3 In March 2016, the city council passed Resolution 2016-02 by which it raised water rates according to a table that lists consumption charges according to type of residential unit served and the diameter of the water supply pipe. The new water rate structure reflects “an ascending base rate” formulated so that, “at the end of the five year period, the City would have its rates at a level that would give it the minimum local share needed to meet federal grant requirements” and to “meet funding requirements for overall projects.” Resolution 2016-02 sets forth a five-year plan for a $15 million upgrade to the City’s water storage and delivery infrastructure. Consistent with the requirements of Proposition 218, the City provided notice of the public hearing on water rate adjustments and protest ballots with which residents could file an objection. The City received only 40 protest votes at a time when 800 were required for a successful protest. Thus, Resolution 2016-02 went into effect. Wilde’s Petition for Writ of Mandate After the resolution’s adoption, Wilde gathered 145 voter signatures calling for a referendum to repeal the resolution. These signatures were verified. There is no dispute the number of voter signatures gathered by Wilde sufficed for a referendum. Nonetheless, the City’s attorney informed Wilde the City refused to place the referendum on the ballot, stating: “The setting of Prop. 218 rates is an administrative act not subject to the referendum process. Also, Proposition 218 provides for initiatives ([Cal.Const. art.] XIII C, sec. 3), but not referenda.” In May 2016, Wilde filed a petition for writ of mandate to place her referendum on the ballot. The City opposed the petition. In July 2016, the trial court denied the writ petition. The trial court agreed with the City that the setting of new water rates constituted an administrative act that was not subject to referendum.
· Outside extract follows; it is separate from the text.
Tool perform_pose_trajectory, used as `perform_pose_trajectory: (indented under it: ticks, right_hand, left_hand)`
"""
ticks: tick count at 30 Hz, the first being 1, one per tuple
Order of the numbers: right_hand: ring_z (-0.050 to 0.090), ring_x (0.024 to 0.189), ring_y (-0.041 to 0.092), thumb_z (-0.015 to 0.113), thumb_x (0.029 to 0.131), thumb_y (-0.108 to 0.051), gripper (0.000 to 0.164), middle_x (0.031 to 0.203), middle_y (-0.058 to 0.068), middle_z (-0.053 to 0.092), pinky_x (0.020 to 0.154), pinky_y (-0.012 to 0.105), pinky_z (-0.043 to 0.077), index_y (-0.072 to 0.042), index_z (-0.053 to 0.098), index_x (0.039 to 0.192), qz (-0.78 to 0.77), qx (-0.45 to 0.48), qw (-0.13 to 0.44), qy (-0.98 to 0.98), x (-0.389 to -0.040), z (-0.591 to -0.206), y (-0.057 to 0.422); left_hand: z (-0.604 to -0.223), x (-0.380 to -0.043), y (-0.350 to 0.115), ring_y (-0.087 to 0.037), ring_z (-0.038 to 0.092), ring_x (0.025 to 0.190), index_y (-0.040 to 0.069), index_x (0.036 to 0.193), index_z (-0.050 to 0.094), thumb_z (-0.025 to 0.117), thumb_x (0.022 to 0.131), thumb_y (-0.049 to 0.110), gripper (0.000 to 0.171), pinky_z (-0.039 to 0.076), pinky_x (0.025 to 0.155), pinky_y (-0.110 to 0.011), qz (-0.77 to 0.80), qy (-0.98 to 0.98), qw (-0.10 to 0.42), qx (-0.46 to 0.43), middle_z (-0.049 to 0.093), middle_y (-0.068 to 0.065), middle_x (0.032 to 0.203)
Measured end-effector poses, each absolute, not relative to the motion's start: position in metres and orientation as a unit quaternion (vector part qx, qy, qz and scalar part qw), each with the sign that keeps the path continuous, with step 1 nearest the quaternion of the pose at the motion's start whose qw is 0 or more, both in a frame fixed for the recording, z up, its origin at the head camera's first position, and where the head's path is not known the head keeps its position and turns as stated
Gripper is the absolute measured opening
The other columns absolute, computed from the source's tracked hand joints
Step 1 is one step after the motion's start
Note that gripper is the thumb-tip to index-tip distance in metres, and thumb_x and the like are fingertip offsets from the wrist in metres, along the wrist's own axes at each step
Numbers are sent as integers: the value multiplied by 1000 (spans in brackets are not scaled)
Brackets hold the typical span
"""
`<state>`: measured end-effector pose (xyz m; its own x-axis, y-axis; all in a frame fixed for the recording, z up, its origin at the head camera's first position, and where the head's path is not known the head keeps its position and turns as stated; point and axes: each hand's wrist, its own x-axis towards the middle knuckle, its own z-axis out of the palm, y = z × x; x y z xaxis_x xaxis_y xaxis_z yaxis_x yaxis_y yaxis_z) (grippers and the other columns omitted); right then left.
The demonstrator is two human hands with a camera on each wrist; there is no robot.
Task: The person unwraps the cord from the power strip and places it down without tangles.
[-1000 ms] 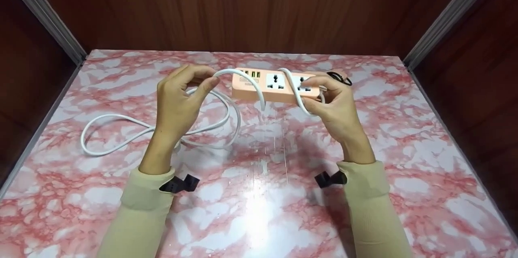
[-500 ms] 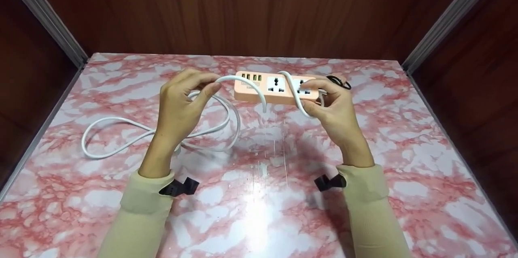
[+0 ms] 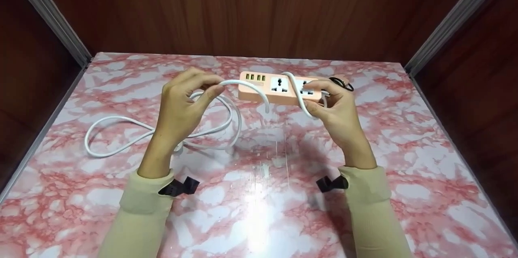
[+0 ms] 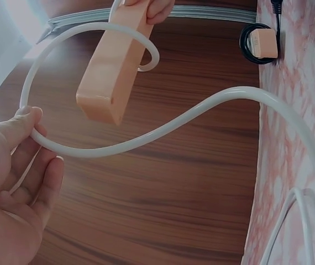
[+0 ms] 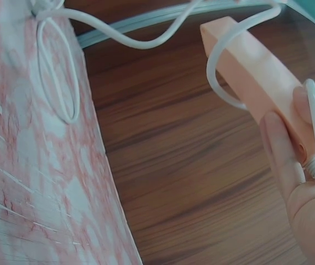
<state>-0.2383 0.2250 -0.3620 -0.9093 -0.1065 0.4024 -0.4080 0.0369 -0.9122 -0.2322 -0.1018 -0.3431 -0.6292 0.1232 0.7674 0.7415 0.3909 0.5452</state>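
Observation:
A peach power strip [image 3: 259,95] with white sockets and several USB ports is held up above the table. My right hand [image 3: 338,114] grips its right end; the right wrist view shows fingers [image 5: 282,149] along its side, near where the cord leaves it. The white cord [image 3: 247,84] crosses the strip's face once, passing round its body. Its free length arcs to my left hand [image 3: 184,102], which pinches it between thumb and fingertips, also seen in the left wrist view [image 4: 22,165]. From there the cord drops to the table in loose loops.
Loops of cord [image 3: 104,117] lie on the left of the pink marbled table [image 3: 404,209]. Behind the right hand sits a coiled black cable [image 3: 344,84] with a peach block [image 4: 265,43]. Dark wood panels [image 3: 259,11] enclose the back and sides.
The strip and both hands have shifted slightly to the right in the head view. The grips and the single turn of cord round the strip stay the same.

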Motion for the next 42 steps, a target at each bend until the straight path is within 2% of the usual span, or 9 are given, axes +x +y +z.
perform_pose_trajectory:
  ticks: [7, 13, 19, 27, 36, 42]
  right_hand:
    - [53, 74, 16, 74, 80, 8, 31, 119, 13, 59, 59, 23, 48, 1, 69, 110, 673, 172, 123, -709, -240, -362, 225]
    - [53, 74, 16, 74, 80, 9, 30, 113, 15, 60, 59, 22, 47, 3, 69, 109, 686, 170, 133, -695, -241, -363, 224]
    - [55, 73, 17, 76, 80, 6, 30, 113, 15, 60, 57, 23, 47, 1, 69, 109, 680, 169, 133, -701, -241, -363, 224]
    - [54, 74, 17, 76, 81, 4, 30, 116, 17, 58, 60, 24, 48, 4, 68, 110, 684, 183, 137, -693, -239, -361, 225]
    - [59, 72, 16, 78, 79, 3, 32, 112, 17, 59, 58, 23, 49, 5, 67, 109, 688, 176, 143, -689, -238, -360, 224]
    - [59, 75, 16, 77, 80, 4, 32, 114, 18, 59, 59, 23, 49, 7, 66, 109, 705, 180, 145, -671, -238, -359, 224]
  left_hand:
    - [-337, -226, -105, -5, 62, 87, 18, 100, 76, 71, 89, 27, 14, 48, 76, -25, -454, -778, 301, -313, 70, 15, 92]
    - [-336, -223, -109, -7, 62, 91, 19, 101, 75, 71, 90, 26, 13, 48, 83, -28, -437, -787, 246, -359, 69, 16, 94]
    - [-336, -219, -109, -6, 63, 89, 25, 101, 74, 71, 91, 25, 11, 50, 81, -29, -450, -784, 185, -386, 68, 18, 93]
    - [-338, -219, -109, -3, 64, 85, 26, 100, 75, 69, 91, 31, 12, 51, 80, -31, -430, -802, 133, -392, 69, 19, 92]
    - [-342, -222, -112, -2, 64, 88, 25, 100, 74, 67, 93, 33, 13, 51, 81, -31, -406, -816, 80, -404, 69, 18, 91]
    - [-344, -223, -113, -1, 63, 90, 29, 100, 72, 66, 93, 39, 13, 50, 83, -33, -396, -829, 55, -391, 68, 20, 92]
4 Defeat of Initiative Measure W While Wilde’s writ petition was pending in superior court, she gathered a sufficient number of signatures for an initiative to amend the City’s water and sewer rate structure. The City placed Wilde’s initiative on the November 8, 2016 ballot as Measure W. Measure W would have implemented a different water and sewer rate structure than that adopted by Resolution 2016-02. Measure W was rejected by the voters. DISCUSSION I Mootness As this court has previously noted, “An appeal is moot when a decision of ‘the reviewing court “can have no practical impact or provide the parties effectual relief.” ’ (MHC Operating Limited Partnership v. City of San Jose (2003) 106 Cal.App.4th 204, 214.) We have the duty to avoid deciding a moot appeal. ‘ “ ‘[T]he duty of this court, as of every other judicial tribunal, is to decide actual controversies by a judgment which can be carried into effect, and not to give opinions upon moot questions or abstract propositions, or to declare principles or rules of law which cannot affect the matter in issue in the case before it.’ (California Redevelopment Assn. v. Matosantos (2013) 212 Cal.App.4th 1457, 1484.)” (Saltonstall v.